◆ **What is needed**: Set down, character for character, everything in the records below from the line holding "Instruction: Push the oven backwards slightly" down to the line holding "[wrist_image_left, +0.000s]", and no other line.

Working data section start

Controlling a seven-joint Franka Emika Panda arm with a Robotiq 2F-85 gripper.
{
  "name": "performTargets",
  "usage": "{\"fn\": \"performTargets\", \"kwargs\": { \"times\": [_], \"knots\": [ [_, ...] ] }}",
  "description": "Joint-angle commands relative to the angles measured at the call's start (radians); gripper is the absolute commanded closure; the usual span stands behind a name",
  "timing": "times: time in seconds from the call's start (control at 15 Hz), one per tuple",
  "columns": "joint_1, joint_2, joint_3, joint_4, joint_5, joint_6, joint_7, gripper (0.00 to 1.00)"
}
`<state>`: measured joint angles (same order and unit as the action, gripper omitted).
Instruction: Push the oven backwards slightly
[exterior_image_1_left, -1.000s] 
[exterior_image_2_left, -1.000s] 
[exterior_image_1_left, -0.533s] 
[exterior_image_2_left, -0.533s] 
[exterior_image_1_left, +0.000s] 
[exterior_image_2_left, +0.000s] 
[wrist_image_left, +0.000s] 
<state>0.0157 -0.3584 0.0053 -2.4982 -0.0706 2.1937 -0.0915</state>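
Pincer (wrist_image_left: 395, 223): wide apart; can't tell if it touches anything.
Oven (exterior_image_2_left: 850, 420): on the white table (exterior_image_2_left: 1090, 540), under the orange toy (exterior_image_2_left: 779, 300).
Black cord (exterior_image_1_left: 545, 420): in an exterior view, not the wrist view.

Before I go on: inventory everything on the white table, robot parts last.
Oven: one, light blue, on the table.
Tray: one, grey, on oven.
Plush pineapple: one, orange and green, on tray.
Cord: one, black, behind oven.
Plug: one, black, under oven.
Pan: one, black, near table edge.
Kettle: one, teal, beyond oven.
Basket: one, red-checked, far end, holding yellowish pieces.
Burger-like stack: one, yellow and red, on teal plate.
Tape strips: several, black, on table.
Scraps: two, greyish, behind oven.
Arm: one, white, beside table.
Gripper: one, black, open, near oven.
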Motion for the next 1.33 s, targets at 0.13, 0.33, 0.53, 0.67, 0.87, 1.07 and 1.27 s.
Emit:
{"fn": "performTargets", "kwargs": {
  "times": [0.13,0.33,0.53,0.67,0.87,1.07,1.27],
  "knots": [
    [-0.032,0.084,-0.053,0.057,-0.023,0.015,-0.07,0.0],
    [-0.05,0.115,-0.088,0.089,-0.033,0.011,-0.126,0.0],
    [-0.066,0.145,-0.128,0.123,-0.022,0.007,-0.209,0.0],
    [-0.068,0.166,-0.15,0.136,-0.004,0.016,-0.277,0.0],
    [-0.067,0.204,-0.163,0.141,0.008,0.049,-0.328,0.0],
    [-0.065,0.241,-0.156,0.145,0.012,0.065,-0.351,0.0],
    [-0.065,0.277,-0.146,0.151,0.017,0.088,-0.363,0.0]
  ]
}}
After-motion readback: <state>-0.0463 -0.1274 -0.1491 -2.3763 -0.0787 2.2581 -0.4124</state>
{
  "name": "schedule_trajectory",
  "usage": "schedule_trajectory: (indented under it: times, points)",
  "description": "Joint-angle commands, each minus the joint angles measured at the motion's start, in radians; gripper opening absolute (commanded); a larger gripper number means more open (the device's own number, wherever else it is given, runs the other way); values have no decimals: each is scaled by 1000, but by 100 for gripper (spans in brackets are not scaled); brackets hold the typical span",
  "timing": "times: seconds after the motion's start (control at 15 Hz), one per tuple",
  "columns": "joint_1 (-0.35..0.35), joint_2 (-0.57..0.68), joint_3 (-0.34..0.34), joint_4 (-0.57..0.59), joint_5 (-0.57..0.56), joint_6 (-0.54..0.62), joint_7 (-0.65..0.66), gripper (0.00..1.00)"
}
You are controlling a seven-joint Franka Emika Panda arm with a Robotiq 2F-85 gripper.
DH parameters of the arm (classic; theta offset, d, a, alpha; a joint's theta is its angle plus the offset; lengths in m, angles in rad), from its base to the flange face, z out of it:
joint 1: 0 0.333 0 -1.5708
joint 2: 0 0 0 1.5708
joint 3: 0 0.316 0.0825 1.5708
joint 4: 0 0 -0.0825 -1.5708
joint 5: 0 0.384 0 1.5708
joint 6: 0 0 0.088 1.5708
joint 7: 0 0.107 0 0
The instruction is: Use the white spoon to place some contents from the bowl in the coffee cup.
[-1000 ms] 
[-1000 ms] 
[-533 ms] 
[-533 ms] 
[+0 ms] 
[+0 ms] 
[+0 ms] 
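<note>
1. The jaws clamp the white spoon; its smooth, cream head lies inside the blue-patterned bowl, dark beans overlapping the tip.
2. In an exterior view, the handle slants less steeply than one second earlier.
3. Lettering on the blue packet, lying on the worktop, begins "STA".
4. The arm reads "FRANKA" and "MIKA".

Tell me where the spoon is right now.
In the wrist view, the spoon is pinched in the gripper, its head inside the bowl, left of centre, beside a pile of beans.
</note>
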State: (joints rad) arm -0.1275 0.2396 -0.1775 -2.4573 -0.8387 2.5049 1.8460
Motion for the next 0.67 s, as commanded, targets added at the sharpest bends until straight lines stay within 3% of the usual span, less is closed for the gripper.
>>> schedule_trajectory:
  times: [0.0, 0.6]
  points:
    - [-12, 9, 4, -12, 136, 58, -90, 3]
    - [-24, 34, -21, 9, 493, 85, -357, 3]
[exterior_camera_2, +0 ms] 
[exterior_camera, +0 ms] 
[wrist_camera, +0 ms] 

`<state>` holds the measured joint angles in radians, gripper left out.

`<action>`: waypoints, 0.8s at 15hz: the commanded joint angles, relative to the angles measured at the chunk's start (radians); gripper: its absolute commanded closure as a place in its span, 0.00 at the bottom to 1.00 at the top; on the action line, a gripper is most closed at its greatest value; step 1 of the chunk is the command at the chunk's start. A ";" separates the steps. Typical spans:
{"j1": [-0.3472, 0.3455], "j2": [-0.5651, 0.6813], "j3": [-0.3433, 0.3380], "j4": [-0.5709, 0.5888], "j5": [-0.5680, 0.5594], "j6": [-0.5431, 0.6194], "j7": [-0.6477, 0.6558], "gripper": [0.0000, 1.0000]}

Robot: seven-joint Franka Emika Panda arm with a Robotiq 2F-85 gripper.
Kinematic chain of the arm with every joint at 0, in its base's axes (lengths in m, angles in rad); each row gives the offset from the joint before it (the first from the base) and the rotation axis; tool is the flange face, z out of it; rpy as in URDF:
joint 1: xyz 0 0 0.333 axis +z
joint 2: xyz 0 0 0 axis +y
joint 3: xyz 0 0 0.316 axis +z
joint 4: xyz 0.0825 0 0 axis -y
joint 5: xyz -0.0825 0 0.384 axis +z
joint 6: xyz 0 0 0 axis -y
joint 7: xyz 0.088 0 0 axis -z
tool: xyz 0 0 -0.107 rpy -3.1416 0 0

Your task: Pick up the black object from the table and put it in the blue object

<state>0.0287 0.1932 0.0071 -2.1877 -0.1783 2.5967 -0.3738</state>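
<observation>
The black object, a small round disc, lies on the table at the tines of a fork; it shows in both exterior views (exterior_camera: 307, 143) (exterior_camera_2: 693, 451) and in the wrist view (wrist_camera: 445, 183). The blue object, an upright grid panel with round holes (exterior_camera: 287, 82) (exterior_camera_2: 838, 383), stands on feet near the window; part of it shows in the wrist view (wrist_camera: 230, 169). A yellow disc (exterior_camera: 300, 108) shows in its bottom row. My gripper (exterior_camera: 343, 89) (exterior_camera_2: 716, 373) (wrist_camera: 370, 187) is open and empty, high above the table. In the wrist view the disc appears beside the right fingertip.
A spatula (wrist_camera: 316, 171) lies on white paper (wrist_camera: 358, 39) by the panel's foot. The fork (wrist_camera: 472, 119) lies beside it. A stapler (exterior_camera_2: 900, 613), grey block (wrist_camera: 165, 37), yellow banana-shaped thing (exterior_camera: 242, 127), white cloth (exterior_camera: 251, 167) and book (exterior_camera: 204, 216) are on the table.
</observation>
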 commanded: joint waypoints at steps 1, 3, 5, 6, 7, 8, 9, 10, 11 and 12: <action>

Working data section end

◆ **Answer to this problem**:
Instruction: Push the oven backwards slightly
[exterior_image_1_left, -1.000s] 
[exterior_image_2_left, -1.000s] 
[exterior_image_1_left, -0.533s] 
[exterior_image_2_left, -0.533s] 
[exterior_image_1_left, +0.000s] 
[exterior_image_2_left, +0.000s] 
[wrist_image_left, +0.000s] 

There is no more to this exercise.